##### SUPPLIED MATERIAL

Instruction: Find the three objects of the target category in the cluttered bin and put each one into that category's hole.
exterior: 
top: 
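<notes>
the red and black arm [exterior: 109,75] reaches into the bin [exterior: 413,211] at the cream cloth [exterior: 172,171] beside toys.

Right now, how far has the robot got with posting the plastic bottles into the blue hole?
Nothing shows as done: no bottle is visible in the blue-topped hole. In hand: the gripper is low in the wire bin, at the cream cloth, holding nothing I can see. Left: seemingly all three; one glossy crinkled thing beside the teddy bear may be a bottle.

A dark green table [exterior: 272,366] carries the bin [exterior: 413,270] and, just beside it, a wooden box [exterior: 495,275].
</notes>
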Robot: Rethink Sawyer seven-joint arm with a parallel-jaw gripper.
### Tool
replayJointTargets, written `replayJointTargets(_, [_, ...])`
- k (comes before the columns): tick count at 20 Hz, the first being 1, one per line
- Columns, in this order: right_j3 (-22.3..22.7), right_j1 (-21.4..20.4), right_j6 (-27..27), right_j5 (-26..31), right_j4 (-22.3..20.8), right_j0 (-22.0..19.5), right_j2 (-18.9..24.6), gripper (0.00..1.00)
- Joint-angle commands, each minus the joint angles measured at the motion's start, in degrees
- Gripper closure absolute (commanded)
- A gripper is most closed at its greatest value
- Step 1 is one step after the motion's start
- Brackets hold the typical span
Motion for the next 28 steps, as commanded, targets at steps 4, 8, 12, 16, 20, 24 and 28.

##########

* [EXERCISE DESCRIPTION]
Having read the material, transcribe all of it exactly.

* [RESPONSE AREA]
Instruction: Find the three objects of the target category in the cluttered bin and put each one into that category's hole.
exterior: 
top: 
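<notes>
the red and black arm [exterior: 109,75] reaches into the bin [exterior: 413,211] at the cream cloth [exterior: 172,171] beside toys.

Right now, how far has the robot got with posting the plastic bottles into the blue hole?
Nothing shows as done: no bottle is visible in the blue-topped hole. In hand: the gripper is low in the wire bin, at the cream cloth, holding nothing I can see. Left: seemingly all three; one glossy crinkled thing beside the teddy bear may be a bottle.

A dark green table [exterior: 272,366] carries the bin [exterior: 413,270] and, just beside it, a wooden box [exterior: 495,275].
</notes>
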Robot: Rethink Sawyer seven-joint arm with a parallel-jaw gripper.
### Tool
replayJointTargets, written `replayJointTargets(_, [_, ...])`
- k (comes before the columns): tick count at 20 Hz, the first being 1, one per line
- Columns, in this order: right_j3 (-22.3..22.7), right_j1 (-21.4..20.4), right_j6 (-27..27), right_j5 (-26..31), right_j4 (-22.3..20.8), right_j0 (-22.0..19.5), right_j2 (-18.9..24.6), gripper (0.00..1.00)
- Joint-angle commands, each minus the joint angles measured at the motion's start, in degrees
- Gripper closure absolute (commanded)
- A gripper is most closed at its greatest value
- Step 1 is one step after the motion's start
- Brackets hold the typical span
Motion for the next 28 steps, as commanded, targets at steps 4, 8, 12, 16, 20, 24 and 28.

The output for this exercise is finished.